Рано утром Бондарук, Шорохов и Довбыш расположились за скалой, а Рыбаков, одетый в комбинезон и берет, взяв с собой бронзовый инструмент, направился к мине. За ним красной змейкой тянулся провод от ларингофонов. Шорохов, надев телефоны на голову и раскрыв журнал, приготовился записывать. Но пока только было слышно ровное дыхание идущего человека.

— Мина немецкого производства, донная, магнитно-акустическая, с дополнительным гидростатическим взрывателем, — неожиданно раздался четкий голос в телефонах; Шорохов быстро все записал. — Начинаю вскрывать горловину.

Послышалось прерывистое дыхание, потом оно опять стало ровным.

— Вскрыто зарядное отделение. Начинаю отвинчивать следующую горловину…

Рыбаков рассказывал о каждом своем движении, и Шорохов, записывая все это в журнал, пытался представить, что сейчас делает капитан третьего ранга. Но вот в телефонах послышался мелодичный свист, и вдруг — песня:

— Это тоже писать? — спросил Шорохов у Бондарука.

— Пишить все! — вместо него почему-то шепотом ответил Довбыш.

Некоторое время длилось молчание, а вскоре донесся громкий голос Рыбакова:

— Можете подойти полюбоваться.

Шорохов первым, даже не закрыв журнала, побежал к мине. Так вот она какая! Длинное, серое от высохших ракушек тело лежало на гальке. Рядом с ним, опутанные проводами, валялись приборы, каждый из которых еще несколько минут назад грозил гибелью.
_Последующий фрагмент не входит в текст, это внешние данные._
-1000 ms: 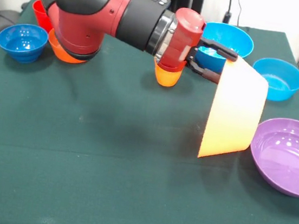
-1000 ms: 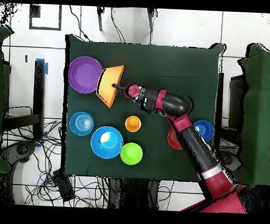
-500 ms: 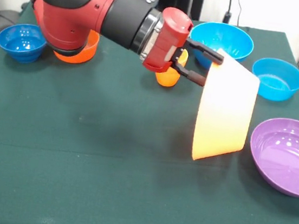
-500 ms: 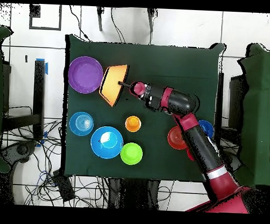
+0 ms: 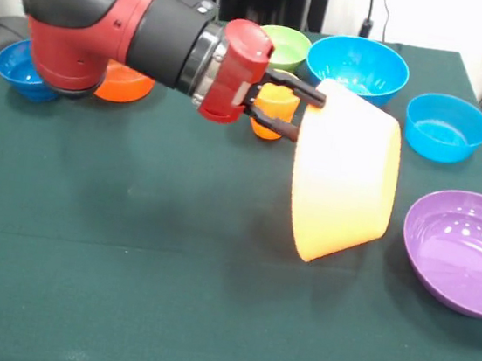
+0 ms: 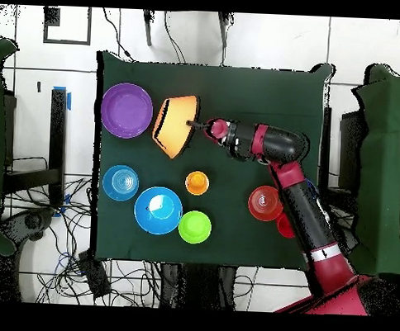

Неподалеку от всего этого, перекладывая из руки в руку бронзовый ключ, сидел Рыбаков. Лицо его казалось таким же спокойным, как и всегда, только глубже запали глаза да взмокшие от пота пряди седеющих волос прилипли ко лбу и вискам.

— Ну что ж, давайте сейчас проведем урок предметной учебы. Вы знакомы с устройством мины? — спросил Рыбаков у Бондарука.

— Знаком.

— Тогда соберите мину. Запальный стакан не вставляйте…

Четко, не делая ни одного лишнего движения, Бондарук выполнил приказание.

— Горловины тоже завинтить?

— Да.

Старший техник-лейтенант сделал и это.

— Теперь вы, товарищ лейтенант, разоружите мину. Действуйте безо всяких условностей, считайте, что каждый прибор в ней на боевом взводе.

Шорохов взял в руки ключ, положил войлочную прокладку на корпус мины и нажал на ручку. Туго зажатая горловина не поддавалась. Лейтенант нажал сильнее, ключ соскочил и ударился о мину.

— Этого достаточно, чтобы сработал акустический взрыватель, — жестко сказал Рыбаков.

Лейтенант покраснел, закусил губу и снова взял в руки ключ. На этот раз все обошлось благополучно. Вскрыв горловину, он приступил к разоружению мины; Бондарук наблюдал за каждым его движением; неподалеку, сложив руки на полном животе, стоял Довбыш.

— Хорошо! — сказал Рыбаков, когда работа была окончена. — Можно идти отдыхать, — и он поднялся с обломка скалы, но тут же со стоном сел обратно, держась обеми руками за правый бок.